Bug #32771 events_bugs.test fails randomly
Submitted: 27 Nov 2007 14:54 Modified: 21 Apr 19:42
Reporter: Ingo Strüwing
Status: Closed
Category:Tests: Server Severity:S1 (Critical)
Version:6.0.4 OS:Linux (Debian x64)
Assigned to: Konstantin Osipov Target Version:
Tags: crash

[27 Nov 2007 14:54] Ingo Strüwing
Description:
This may be difficult to repeat. It happened just once to me.

main.events_bugs               [ fail ]  timeout

Stopping All Servers
Warning;  Aborted waiting on pid file:
'/home2/mydev/testdir-6.0-axmrg-2/mysql-test/var/run/master.pid' after 70 seconds
Restoring snapshot of databases
Saving core.24823
Saving core.29364
Resuming Tests

The first core is from crash_commit_before.
The second core shows this backtrace:

abort () from /lib/libc.so.6
safe_mutex_lock (mp=0x1d52e90, try_lock=0 '\0', file=0xdde4b5 "event_scheduler.cc",
line=702) at thr_mutex.c:103
Event_scheduler::lock_data (this=0x1d52e90, func=0xdded4e "is_running", line=587) at
event_scheduler.cc:702
Event_scheduler::is_running (this=0x1d52e90) at event_scheduler.cc:587
Event_scheduler::run (this=0x1d52e90, thd=0x1db7cb8) at event_scheduler.cc:469
event_scheduler_thread (arg=0x1d7d338) at event_scheduler.cc:235
start_thread () from /lib/libpthread.so.0

Error log master.err contains:
safe_mutex: Trying to lock unitialized mutex at event_scheduler.cc, line 702

Disabling the test case in 6.0 though it happens rarely only. Please re-enable after fix.

How to repeat:
OS: Debian GNU/Linux/x86_64
OS: Debian Sid kernel 2.6.22  SMP PREEMPT
gcc (GCC) 4.2.3 20071014 (prerelease) (Debian 4.2.2-3)

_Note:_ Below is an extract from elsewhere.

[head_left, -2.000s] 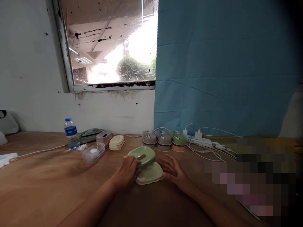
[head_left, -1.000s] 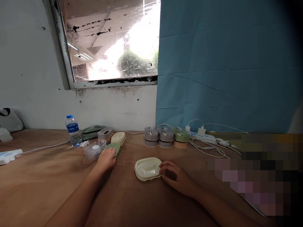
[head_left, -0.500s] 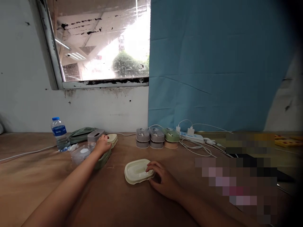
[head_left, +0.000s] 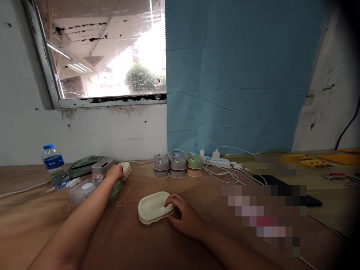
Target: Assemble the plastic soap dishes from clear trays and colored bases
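Observation:
A cream plastic lid (head_left: 153,210), oval with a recessed middle and a wavy lower edge, rests on the brown tabletop in front of me. My right hand (head_left: 181,214) pinches its right end between thumb and fingers. Farther off to the left, my left hand (head_left: 115,173) has its fingers curled at the near left edge of a small stack of similar cream lids (head_left: 127,170); its fingertips are partly hidden. Under and beside that wrist lies a green plastic piece (head_left: 114,193), half covered by my forearm. A clear round container (head_left: 84,187) stands left of my forearm.
A water bottle (head_left: 54,167), a green pouch (head_left: 86,165) and a grey box (head_left: 102,165) stand at the back left. Several two-tier cases (head_left: 177,165) line the wall. To the right are a power strip (head_left: 218,161) with loose cables and a black flat object (head_left: 287,189).
The view has turned slightly right, so everything sits farther left. The fingers of my left hand have curled in more at the cream stack. My right hand stays on its lid.

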The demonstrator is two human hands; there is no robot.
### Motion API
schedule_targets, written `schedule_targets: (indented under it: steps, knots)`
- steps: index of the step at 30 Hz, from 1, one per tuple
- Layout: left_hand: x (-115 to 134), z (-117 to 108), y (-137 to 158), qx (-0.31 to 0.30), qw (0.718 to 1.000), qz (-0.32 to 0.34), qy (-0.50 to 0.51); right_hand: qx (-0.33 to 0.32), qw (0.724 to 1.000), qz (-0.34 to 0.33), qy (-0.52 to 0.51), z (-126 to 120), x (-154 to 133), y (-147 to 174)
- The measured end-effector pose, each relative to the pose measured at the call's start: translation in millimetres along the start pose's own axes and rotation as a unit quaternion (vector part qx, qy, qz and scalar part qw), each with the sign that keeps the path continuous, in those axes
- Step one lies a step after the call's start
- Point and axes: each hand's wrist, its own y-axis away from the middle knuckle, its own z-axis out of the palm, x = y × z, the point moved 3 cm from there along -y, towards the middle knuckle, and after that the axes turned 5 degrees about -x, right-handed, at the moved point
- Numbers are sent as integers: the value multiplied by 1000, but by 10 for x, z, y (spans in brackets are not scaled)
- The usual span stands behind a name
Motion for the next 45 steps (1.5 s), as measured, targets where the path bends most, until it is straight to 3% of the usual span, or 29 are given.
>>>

bk clone bk-internal.mysql.com:/home/bk/mysql-6.0-engines mysql-6.0-axmrg
cd mysql-6.0-axmrg
BUILD/compile-pentium-debug-max --with-debug=full

make test-force
[28 Nov 2007 11:25] Bugs System
Pushed into 6.0.4-alpha
[28 Nov 2007 14:40] Georgi Kodinov
Not enough information was provided for us to be able to handle this bug. Please re-read
the instructions at http://bugs.mysql.com/how-to-report.php

If you can provide more information, feel free to add it to this bug and change the status
back to 'Open'.

Thank you for your interest in MySQL.

Looks like the event scheduler thread is still alive after the event scheduler has gone
away. But the stack trace doesn't tell what has happened. I did some code analysis but
wasn't able to find a path that can lead to such behavior. I was unable to find any
similar problems in the pushbuild hosts either (and several of them are 64 bit linuxes).
Please try to get a dbug trace of the crash and the result of 'thread apply all where'
from the core : this will hopefully reveal what causes the crash.
[28 Nov 2007 15:52] Ingo Strüwing
What I said still holds true: This may be difficult to repeat. It happened just once to
me.
I tried to no avail.
When closing, please do not forget to re-enable the test case.
[30 Nov 2007 16:01] Ingo Strüwing
Backtrace all threads

Attachment: bug32771-1.txt (text/plain), 9.52 KiB.

[30 Nov 2007 16:02] Ingo Strüwing
It happened again on my local machine. I added the requested information as a file (it is
too big as a comment).
[3 Jan 1:00] Bugs System
No feedback was provided for this bug for over a month, so it is
being suspended automatically. If you are able to provide the
information that was originally requested, please do so and change
the status of the bug back to "Open".
[20 Apr 9:18] Bugs System
A patch for this bug has been committed. After review, it may
be pushed to the relevant source trees for release in the next
version. You can access the patch from:

  http://lists.mysql.com/commits/45706

ChangeSet@1.2629, 2008-04-20 11:18:52+04:00, kostja@bodhi.(none) +2 -0
  A fix for Bug#32771 "events_bugs.test fails randomly".
  In Event_scheduler::stop(), which may be called from destructor,
  wait synchronously for the parallel Event_scheduler::stop() to
  complete before returning. This fixes a race between
  MySQL shutdown thread and the scheduler thread who could call
  stop() in parallel.
[20 Apr 15:01] Bugs System
Pushed into 6.0.6-alpha
[21 Apr 19:42] Paul DuBois
Noted in 6.0.6 changelog.

There was a race condition between the event scheduler and the server
shutdown thread.